Ending tobacco sales at CVS led to statewide smoking reductions

NEW YORK – CVS Health Corp.’s move a year ago to give up tobacco seems to be helping some smokers stop or cut back as well.

In a study, researchers at the company found small but statistically significant reductions in total cigarette purchases in states where the company has a large presence and ended tobacco sales at its stores, according to the researchers.

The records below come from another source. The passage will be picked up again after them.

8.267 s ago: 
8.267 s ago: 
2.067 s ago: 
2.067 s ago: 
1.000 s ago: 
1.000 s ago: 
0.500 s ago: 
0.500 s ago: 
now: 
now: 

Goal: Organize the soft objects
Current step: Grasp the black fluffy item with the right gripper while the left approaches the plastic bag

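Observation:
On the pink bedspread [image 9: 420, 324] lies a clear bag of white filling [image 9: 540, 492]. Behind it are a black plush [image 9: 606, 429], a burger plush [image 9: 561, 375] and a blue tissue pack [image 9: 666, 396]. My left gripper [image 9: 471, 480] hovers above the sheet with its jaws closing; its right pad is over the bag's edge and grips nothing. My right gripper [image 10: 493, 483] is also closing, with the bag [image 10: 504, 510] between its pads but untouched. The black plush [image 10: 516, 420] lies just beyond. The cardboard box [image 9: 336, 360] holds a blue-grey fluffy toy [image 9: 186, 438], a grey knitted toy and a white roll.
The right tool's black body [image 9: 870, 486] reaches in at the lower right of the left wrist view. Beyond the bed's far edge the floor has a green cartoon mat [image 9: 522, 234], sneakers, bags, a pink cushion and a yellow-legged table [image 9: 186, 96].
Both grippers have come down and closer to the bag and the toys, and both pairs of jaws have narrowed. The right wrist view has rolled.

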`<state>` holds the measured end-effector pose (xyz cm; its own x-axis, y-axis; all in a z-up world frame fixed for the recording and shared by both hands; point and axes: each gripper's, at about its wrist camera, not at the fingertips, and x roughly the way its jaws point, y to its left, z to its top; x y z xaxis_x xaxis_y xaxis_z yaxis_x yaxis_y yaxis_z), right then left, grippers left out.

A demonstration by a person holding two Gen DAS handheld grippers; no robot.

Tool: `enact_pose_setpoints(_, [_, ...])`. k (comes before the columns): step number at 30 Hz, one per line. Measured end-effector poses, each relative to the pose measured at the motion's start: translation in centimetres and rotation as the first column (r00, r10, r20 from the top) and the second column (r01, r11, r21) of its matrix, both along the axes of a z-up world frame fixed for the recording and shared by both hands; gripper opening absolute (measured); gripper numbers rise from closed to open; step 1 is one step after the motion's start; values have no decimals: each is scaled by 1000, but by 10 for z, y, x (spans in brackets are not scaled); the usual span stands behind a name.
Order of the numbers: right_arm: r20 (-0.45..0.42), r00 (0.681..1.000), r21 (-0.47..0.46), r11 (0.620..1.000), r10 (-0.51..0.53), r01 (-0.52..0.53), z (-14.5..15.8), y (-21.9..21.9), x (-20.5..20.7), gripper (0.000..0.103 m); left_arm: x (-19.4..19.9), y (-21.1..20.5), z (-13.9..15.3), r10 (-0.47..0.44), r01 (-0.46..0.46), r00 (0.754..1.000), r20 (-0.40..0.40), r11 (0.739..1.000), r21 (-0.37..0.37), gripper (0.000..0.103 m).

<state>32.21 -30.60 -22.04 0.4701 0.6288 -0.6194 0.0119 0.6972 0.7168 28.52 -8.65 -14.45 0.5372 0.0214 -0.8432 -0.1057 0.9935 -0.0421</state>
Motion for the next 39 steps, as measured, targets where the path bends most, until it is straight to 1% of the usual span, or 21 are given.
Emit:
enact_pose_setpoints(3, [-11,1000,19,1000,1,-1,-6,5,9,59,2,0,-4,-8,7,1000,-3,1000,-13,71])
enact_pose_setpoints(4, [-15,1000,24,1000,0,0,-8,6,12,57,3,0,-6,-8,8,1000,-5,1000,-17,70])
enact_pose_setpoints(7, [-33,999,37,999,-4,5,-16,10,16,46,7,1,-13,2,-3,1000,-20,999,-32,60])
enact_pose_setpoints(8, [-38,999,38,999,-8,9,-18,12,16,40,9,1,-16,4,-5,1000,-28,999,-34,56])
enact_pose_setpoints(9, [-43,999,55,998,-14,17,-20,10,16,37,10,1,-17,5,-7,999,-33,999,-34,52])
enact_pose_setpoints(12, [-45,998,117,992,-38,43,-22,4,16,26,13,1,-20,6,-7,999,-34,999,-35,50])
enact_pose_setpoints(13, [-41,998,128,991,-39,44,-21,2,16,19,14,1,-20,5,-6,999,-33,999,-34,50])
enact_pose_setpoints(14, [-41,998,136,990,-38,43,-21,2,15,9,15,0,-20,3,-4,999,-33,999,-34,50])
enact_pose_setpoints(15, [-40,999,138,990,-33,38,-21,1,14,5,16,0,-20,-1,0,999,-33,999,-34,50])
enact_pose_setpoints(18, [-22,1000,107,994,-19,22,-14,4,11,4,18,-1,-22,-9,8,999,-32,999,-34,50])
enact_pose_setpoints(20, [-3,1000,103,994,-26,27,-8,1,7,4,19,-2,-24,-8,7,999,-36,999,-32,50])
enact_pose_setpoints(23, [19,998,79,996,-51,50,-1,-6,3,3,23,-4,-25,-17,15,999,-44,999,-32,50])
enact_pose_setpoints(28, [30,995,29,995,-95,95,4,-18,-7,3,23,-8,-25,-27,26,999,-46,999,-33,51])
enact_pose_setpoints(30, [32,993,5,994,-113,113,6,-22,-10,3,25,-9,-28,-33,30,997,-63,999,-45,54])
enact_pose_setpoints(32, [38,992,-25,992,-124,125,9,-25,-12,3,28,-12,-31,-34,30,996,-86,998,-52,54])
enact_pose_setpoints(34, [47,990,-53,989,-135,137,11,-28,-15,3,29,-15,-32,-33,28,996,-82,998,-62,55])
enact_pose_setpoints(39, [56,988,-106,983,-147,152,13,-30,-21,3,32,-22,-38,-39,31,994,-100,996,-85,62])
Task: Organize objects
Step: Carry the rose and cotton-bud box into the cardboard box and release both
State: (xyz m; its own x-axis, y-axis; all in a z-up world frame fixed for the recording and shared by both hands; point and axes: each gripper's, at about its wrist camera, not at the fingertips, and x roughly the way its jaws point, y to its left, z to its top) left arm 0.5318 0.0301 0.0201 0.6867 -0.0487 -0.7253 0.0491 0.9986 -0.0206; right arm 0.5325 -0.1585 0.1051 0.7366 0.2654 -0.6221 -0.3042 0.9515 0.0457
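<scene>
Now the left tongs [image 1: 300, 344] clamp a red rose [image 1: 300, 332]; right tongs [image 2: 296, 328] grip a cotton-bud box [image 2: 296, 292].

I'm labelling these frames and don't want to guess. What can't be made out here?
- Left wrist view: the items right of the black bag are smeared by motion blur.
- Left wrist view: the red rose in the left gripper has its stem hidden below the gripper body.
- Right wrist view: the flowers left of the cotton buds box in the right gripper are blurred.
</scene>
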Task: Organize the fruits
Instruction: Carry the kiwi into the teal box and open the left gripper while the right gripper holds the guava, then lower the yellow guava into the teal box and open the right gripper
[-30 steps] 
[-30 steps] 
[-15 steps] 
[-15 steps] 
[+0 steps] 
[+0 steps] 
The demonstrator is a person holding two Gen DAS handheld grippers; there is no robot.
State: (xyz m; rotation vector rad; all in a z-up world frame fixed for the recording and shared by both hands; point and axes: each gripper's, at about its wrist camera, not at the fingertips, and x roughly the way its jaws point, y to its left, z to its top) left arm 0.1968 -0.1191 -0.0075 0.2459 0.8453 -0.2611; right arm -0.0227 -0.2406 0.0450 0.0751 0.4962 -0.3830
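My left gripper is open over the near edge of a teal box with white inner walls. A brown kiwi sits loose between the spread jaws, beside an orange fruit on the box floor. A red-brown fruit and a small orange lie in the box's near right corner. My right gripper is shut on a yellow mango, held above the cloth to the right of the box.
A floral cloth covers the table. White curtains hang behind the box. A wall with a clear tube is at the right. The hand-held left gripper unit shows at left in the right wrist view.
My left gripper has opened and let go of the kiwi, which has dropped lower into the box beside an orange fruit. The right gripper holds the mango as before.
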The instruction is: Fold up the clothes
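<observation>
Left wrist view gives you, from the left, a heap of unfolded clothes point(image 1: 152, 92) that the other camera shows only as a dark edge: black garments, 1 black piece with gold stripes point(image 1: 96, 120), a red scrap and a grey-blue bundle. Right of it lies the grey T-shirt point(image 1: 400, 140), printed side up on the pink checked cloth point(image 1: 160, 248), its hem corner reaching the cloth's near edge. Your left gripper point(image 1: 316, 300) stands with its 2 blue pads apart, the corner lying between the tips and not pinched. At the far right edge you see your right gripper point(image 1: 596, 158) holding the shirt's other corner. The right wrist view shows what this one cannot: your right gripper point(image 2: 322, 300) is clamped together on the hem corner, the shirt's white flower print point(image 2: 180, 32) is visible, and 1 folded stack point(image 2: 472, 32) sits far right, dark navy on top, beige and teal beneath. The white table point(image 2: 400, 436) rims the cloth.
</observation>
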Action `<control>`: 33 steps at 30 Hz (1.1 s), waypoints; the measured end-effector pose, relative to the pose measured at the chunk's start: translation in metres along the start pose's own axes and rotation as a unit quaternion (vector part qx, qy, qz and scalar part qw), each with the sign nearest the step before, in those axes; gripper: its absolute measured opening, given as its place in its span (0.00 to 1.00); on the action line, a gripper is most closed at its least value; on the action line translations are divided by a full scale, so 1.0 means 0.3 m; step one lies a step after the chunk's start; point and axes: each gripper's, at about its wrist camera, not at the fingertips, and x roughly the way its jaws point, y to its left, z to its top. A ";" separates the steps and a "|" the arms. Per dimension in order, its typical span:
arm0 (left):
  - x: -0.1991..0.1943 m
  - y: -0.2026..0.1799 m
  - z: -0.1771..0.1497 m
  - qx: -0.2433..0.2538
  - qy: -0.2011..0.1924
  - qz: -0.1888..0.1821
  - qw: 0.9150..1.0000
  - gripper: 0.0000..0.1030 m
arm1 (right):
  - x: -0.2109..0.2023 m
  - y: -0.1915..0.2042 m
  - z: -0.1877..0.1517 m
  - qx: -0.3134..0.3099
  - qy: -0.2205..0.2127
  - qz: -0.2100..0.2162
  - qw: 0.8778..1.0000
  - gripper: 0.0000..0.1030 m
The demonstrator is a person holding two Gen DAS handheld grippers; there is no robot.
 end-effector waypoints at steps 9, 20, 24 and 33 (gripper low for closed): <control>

CVS quit selling tobacco products last September as part of a business decision to focus broadly on health care. The company’s analysis looked at cigarette sales in the following eight months. In 13 states where CVS had significant market share among drugstores, statewide cigarette sales declined 1 percent, compared with three states where CVS doesn’t have stores, the analysis found. Other pharmacies and convenience stores haven’t followed CVS’s decision to end tobacco sales.

“It looks like one way to get people to smoke less is to stop selling cigarettes,” said Steven Schroeder, who heads the Smoking Cessation Leadership Center at the University of California at San Francisco and has reviewed the CVS data. “It is a modest impact but it is favorable.” Schroeder wasn’t involved in the study, but said he was an unpaid adviser to CVS when it was deciding whether to pull out of tobacco.

- Advertisement -

Public-health praise

The cigarette decision earned plaudits from public-health advocates, including an invitation for CEO Larry Merlo to be First Lady Michelle Obama’s guest at the State of the Union speech in January. It made a dent in sales, with front-of-store revenue at CVS pharmacies open at least a year falling 7.8 percent in the second quarter from a year earlier.

The reduction found in the study corresponds to roughly 95 million fewer cigarette packs sold during that time period, or five fewer packs per smoker. There are typically 20 cigarettes in a pack.

While that’s a puff of smoke compared to the 269 billion cigarettes Americans consumed in 2014, the data suggest that at least some people who had previously purchased tobacco at CVS smoked less or quit smoking because of CVS’s decision.

The effect “is very statistically significant,” said Troyen Brennan, CVS’s chief medical officer, who helped conduct the analysis. “We see a decrease in all the states in which we have a presence,” he said, with the biggest decreases in the states where the company has the largest number of stores. This suggests “a causal relationship,” he said.

Tobacco sales

CVS has 7,800 retail pharmacies and also is the second- biggest manager of prescription-drug benefits in the U.S. The company estimates it held roughly 1.5 percent to 2 percent of the U.S. tobacco market before it stopped selling the products, worth about $2 billion in annual sales.

“We thought there was a possibility we could reduce overall use of tobacco, and indeed it appears that is what happened,” Brennan said. “It is very rare to get this kind of natural experiment.” Brennan said CVS planned to submit the results to a medical journal after collecting several more months of tobacco sales data.